Zitat von kdorn@ulrich Bei den Werkkonstruktionen unterscheidet man zwischen Brücken-, Platten- und Pfeilerwerke. Bei Brückenwerken werden die Lagerzapfen in der Platine und andererseits in Brücken oder Kloben gelagert. Platinen und Brücken sind spanabhebend gefertigt. Zu dieser Art der Konstruktion zählen z.B. auch die Werke in den Nomos-Uhren. Bei Pfeilerwerken sind die Lagerzapfen in einer unteren Platte und z.B. wie bei der Benu in einer 2/3-Platine gelagert. Die beiden Platten oder auch Platinen genannt, werden durch Pfeiler auf Abstand gehalten. Als in Deutschland nach dem Krieg der Bedarf an Gebrauchsuhren enorm war, waren diese Werkkonstruktionen üblich, weil man die Teile durch Stanzen herstellen konnte. Das bekannteste Werk dieser Kategorie dürfte das UMF24 aus Ruhla sein, das laut Museumsangaben über 120 Mio. Mal gefertigt wurde. Bei der Benu lagern die Zapfen der Räder und Triebe in spanend bearbeiteten Platten, die durch Pfeiler und durch die Aufzugsgruppe auf Distanz gehalten werden. Auch diese Aufzugsgruppe wurde nach dem WKII als Stanzteil hergestellt. Eine Sonderform stellt das Plattenwerk dar. Hierbei werden mindestens drei verschiedene Platten miteinander verschraubt oder vernietet und bilden die Platine, die dann der des Brückenwerks ähnlich ist. Uhrwerke dieser Art findet man vorwiegend bei Foerster, Pforzheim. Uhren tragen oft den Markennamen Forester. Ich hoffe, Du kommst mit meiner Erklärung klar. Ansonsten verweise ich auf die Fachliteratur. Viele Grüße Karsten
Hallo Karsten, zunächstmal danke für Deine freundliche und schnelle Antwort ; aber lass mich vor dem 'Griff zur Fachliteratur' doch nochmal nachfragen: Man unterscheidet Brückenwerke: Brücken und Platinen spanhebend gefertigt wie bei Nomos -wie wird hier Brücke und Platine auf Abstand gehalten?, nicht auch durch Pfeiler?

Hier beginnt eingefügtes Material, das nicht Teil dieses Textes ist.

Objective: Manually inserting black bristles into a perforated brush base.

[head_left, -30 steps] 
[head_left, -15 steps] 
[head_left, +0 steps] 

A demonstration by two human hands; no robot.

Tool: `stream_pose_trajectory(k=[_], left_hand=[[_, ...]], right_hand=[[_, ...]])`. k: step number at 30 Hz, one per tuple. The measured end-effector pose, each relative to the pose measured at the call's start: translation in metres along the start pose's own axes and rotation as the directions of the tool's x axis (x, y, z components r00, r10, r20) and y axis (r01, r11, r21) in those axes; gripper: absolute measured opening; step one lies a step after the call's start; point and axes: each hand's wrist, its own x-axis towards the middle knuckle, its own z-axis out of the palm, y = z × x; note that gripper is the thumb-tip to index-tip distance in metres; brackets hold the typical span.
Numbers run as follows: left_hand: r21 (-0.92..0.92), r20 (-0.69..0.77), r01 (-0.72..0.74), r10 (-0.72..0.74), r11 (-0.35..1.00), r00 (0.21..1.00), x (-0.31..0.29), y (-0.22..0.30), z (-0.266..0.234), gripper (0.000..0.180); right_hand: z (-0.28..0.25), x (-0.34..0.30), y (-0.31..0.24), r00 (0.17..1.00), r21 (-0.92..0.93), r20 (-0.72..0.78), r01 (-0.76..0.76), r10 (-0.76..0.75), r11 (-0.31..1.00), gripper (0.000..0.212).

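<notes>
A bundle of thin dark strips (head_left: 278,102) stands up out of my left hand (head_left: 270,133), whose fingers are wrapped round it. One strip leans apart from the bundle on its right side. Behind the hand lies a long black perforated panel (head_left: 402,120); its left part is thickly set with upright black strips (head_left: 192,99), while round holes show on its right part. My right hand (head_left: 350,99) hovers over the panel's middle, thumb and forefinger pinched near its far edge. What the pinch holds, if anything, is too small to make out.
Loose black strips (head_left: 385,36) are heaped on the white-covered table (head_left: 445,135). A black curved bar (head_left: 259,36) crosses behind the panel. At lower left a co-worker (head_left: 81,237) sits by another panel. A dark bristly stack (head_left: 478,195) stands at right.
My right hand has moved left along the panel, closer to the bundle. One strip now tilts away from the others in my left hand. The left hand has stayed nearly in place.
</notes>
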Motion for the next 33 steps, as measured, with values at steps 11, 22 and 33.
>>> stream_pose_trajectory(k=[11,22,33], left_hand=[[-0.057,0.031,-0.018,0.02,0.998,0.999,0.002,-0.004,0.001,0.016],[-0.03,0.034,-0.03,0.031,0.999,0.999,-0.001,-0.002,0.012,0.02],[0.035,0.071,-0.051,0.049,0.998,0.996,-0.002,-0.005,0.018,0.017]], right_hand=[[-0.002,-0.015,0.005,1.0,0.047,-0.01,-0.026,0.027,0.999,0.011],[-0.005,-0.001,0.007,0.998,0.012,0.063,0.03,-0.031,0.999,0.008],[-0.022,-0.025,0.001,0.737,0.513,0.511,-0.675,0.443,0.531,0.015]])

Pfeilerwerke: aus unterer Platte und oberer Platine, durch Pfeiler auf Distanz gehalten -Makel: kann und wurde nach WKII in Stanzweise massenhaft gefertigt. Aber bei Benu spanend bearbeitet, also ...?

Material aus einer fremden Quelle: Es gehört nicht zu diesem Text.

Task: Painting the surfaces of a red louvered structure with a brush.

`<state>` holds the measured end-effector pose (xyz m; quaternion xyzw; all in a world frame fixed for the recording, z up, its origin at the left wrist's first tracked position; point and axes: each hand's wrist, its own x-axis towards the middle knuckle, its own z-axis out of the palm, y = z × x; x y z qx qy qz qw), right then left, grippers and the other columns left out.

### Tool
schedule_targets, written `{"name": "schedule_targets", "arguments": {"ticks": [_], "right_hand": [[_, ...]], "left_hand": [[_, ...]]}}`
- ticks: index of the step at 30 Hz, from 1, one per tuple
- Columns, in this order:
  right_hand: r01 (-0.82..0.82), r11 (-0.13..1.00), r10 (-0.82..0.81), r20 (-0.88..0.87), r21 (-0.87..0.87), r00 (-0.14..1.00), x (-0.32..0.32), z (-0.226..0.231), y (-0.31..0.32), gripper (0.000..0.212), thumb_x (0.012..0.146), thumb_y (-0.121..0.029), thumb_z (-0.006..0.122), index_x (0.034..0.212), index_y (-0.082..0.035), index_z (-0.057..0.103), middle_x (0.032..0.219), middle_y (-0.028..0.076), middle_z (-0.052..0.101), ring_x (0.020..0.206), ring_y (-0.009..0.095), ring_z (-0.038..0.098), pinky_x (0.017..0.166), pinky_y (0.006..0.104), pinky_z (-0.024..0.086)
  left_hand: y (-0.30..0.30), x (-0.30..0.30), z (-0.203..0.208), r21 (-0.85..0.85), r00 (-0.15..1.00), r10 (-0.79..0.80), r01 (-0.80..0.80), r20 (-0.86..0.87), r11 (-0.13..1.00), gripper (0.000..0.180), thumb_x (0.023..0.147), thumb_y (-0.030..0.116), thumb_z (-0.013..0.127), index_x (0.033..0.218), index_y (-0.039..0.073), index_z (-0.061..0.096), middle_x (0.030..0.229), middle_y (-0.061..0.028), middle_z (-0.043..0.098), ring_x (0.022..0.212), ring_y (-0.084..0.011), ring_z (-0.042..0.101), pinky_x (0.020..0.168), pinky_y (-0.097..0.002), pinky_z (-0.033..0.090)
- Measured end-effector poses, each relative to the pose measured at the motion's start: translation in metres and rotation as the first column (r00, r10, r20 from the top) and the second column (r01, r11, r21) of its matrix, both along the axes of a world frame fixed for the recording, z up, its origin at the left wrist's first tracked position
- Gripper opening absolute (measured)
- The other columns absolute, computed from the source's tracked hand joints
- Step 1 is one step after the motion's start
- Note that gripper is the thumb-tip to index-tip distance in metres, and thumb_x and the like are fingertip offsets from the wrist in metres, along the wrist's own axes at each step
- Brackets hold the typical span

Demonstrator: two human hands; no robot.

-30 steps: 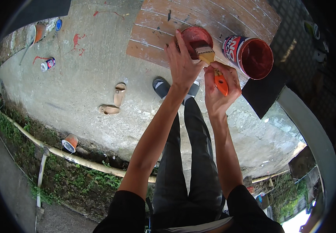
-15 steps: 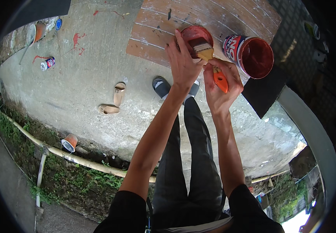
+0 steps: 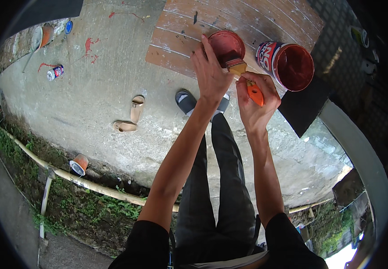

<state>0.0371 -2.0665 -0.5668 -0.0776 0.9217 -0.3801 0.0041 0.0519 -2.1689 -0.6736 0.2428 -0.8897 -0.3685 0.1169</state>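
A small round pot [image 3: 228, 36] with red paint inside is held in my left hand [image 3: 210, 74], with the fingers along its left side. My right hand [image 3: 260, 101] grips a paintbrush [image 3: 237, 68] by its orange handle. The brush head points away from me, and its bristles are at the pot's near inner edge. Just to the right, a larger paint can [image 3: 265, 56] lies tilted or angled toward me, its inside coated in dark red. Neither hand touches this can.
A brown slatted board [image 3: 171, 47] lies under the pot and can. Tan sandals [image 3: 136, 110] and a small paint tin [image 3: 55, 72] lie on the stained concrete to the left. A dark flat sheet [image 3: 302, 110] is at right. A pale pipe rail [image 3: 100, 188] edges the planted strip.
The brush head has drawn back toward me, from over the pot's middle to its near edge. My left hand and the pot have stayed almost in place.
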Motion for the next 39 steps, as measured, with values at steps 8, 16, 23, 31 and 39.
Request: {"name": "schedule_targets", "arguments": {"ticks": [8,16,23,31,39], "right_hand": [[-0.155,0.979,0.165,0.068,-0.134,0.984,-0.024,0.029,0.005,0.025,0.083,-0.004,0.079,0.108,-0.004,0.074,0.112,0.012,0.072,0.100,0.023,0.071,0.088,0.0337,0.055],[-0.432,0.902,0.429,0.086,0.017,0.899,-0.033,0.029,0.002,0.036,0.080,0.009,0.071,0.113,-0.005,0.072,0.123,0.014,0.067,0.103,0.033,0.070,0.090,0.0396,0.056],[-0.553,0.831,0.541,0.135,0.068,0.830,-0.020,0.013,-0.011,0.044,0.076,0.012,0.069,0.116,-0.007,0.072,0.129,0.011,0.065,0.114,0.033,0.066,0.097,0.0416,0.053],[-0.618,0.783,0.587,0.245,0.070,0.772,-0.013,0.018,-0.006,0.038,0.072,0.013,0.068,0.106,-0.003,0.072,0.127,0.012,0.066,0.118,0.032,0.063,0.100,0.0417,0.052],[-0.587,0.808,0.578,0.123,0.055,0.807,-0.035,0.026,-0.009,0.028,0.075,0.014,0.066,0.098,0.000,0.068,0.122,0.015,0.068,0.111,0.035,0.067,0.093,0.0413,0.054]], "left_hand": [[-0.023,0.002,0.001,0.010,0.990,-0.104,0.106,-0.090,0.994,0.123,0.062,0.020,0.091,0.157,-0.005,0.016,0.139,-0.0273,0.041,0.124,-0.0463,0.044,0.111,-0.0575,0.032],[-0.049,0.008,0.000,0.114,0.973,-0.204,0.216,-0.108,0.970,0.124,0.062,0.017,0.091,0.157,-0.006,0.015,0.137,-0.0297,0.046,0.120,-0.0472,0.047,0.106,-0.0534,0.039],[-0.049,0.009,-0.005,0.135,0.965,-0.215,0.236,-0.150,0.962,0.125,0.061,0.015,0.091,0.157,-0.007,0.014,0.138,-0.0281,0.049,0.122,-0.0476,0.049,0.107,-0.0516,0.041],[-0.055,0.011,-0.007,0.152,0.955,-0.227,0.257,-0.190,0.954,0.122,0.064,0.018,0.090,0.158,-0.006,0.016,0.139,-0.0291,0.047,0.125,-0.0461,0.049,0.107,-0.0493,0.042],[-0.047,0.007,-0.003,0.103,0.955,-0.233,0.254,-0.183,0.962,0.121,0.065,0.021,0.090,0.158,-0.004,0.016,0.141,-0.0303,0.044,0.127,-0.0481,0.047,0.109,-0.0494,0.042]]}}
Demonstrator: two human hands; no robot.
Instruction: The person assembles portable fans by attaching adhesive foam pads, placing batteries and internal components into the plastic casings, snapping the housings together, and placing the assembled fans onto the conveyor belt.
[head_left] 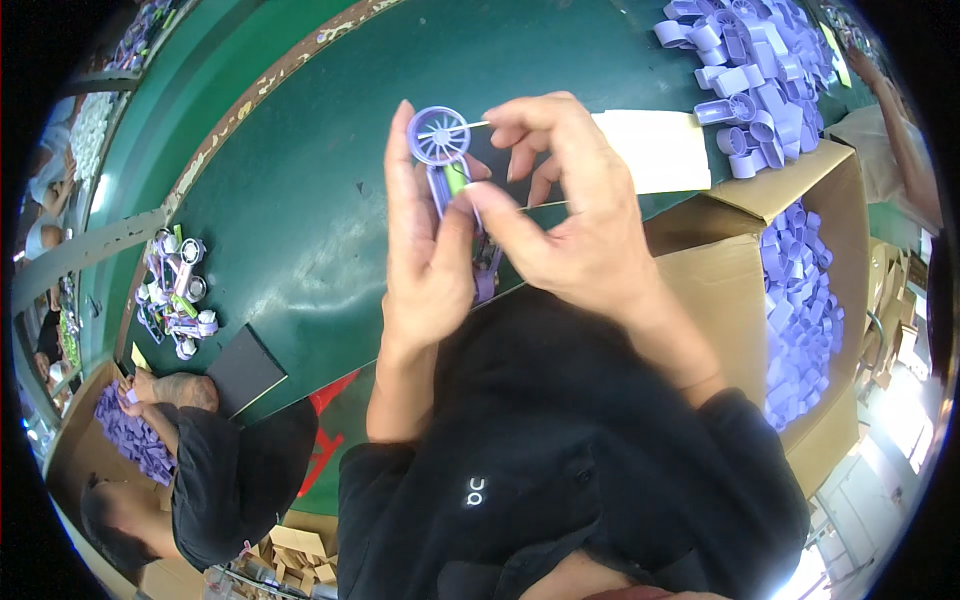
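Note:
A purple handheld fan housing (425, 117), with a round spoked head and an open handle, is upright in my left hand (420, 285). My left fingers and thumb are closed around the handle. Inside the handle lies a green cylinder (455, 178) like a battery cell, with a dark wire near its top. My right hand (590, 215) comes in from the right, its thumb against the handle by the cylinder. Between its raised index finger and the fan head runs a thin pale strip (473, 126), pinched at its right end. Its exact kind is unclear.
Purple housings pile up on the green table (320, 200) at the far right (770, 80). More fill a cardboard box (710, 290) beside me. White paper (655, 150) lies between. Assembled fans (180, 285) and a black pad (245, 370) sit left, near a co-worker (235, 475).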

Plattenwerke: dem Brückenwerk ähnlich, nur Platine tatsächlich aus drei aufeinandergesetzten Platten
Welche Bauweise ist hier nun eigentlich die wertigste? -wenn nicht gerade aus Stanzteilen bestehend? Welche Bauweisen finden sich z.B. bei ALS und/oder GO?

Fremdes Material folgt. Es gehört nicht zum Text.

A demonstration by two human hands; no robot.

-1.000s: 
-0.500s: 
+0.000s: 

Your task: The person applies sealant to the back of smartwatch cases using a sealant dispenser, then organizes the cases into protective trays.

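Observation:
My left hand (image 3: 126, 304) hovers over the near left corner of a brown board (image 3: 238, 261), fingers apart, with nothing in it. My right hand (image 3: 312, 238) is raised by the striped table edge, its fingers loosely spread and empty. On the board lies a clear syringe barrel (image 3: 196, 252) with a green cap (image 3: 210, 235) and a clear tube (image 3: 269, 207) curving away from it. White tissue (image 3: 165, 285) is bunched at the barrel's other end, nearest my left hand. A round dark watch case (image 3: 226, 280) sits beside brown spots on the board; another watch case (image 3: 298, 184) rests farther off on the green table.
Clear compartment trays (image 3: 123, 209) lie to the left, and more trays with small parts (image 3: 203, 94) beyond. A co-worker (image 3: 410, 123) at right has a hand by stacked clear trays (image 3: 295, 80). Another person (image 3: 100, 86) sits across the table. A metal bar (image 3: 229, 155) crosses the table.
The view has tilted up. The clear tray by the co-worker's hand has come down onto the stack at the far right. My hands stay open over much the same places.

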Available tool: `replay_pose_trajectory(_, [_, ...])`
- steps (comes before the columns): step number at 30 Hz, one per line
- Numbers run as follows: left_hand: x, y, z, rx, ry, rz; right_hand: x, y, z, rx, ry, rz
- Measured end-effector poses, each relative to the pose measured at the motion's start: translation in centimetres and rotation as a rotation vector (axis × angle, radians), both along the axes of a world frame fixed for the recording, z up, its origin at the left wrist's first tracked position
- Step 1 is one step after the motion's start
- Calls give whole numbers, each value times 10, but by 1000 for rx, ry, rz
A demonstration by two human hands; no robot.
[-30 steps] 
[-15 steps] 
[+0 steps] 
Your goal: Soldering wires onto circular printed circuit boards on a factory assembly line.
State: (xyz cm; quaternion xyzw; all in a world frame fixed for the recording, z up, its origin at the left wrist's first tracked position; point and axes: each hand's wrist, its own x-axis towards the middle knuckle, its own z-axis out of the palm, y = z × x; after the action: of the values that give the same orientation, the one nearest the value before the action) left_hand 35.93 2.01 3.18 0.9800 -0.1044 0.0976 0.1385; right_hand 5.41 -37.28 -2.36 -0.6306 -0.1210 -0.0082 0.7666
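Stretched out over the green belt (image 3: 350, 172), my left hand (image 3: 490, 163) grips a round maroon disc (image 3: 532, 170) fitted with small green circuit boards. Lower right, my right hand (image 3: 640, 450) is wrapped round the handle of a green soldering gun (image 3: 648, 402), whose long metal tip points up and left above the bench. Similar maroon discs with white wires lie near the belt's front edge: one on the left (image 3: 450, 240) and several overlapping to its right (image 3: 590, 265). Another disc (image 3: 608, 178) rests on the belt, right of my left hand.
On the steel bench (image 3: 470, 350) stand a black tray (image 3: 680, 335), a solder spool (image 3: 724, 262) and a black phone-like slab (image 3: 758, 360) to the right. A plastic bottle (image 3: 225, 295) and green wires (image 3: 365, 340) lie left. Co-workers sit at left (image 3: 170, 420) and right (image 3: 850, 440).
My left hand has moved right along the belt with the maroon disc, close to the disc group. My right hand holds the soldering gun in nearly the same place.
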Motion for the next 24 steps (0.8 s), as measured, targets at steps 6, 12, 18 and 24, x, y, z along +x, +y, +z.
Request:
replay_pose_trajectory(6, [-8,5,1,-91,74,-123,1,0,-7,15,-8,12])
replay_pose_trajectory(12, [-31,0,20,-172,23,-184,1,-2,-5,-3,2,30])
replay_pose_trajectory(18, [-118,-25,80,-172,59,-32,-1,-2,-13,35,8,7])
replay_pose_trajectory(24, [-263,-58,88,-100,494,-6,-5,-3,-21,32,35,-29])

Hallo Ulrich, meiner Meinung nach stellen Brückenwerke das heute erreichbare Optimum dar. Von den Glashütter Uhrenfirmen höre ich immer wieder, dass diese Brückenwerke mit der Glashütter 3/4-Platine die stabilste Lösung in Bezug auf Verformung des Werkes sind. Diese Behauptung kann ich nicht widerlegen, weil ich meine Uhren nicht auf Eisenbahnschienen lege oder sonstige perverse Belastungsproben mit ihnen mache. In diese Kategorie würde ich auch die Werke von ALS, GO und Nomos einordnen. Das Uhrwerk der Benu ist aufgrund des Aufbaus als Pfeilerwerk mit Sicherheit nicht so stabil, was für mich aber kein Grund wäre, die Uhr nicht zu kaufen. Beim Tragen und bei der Ganggenauigkeit dürfte dies keine Rolle spielen. Ausschlaggebend für diese Werkkonstruktion dürfte der vorhandene Maschinenpark bei Grossmann gewesen sein. Pfeilerwerke sind auf preiswerte CNC-Bohrwerke zu fertigen, während Brückenwerke einen erheblich teueren Maschinenpark erfordern. Wer kauft wegen 100 Teile eine mehrachsige CNC-gesteuerte Fräsmaschine? Mit Sicherheit werden die nächsten Grossmann-Werke nach erfolgtem Umzug in die neuen Produktionsgebäude anders aufgebaut sein. Viele Grüße Karsten
Auch für Uhrenbastler gilt: Erfahrung ist die Summe der Misserfolge
Zitat von kdorn ... während Brückenwerke einen erheblich teueren Maschinenpark erfordern. Wer kauft wegen 100 Teile eine mehrachsige CNC-gesteuerte Fräsmaschine? Mit Sicherheit werden die nächsten Grossmann-Werke nach erfolgtem Umzug in die neuen Produktionsgebäude anders aufgebaut sein.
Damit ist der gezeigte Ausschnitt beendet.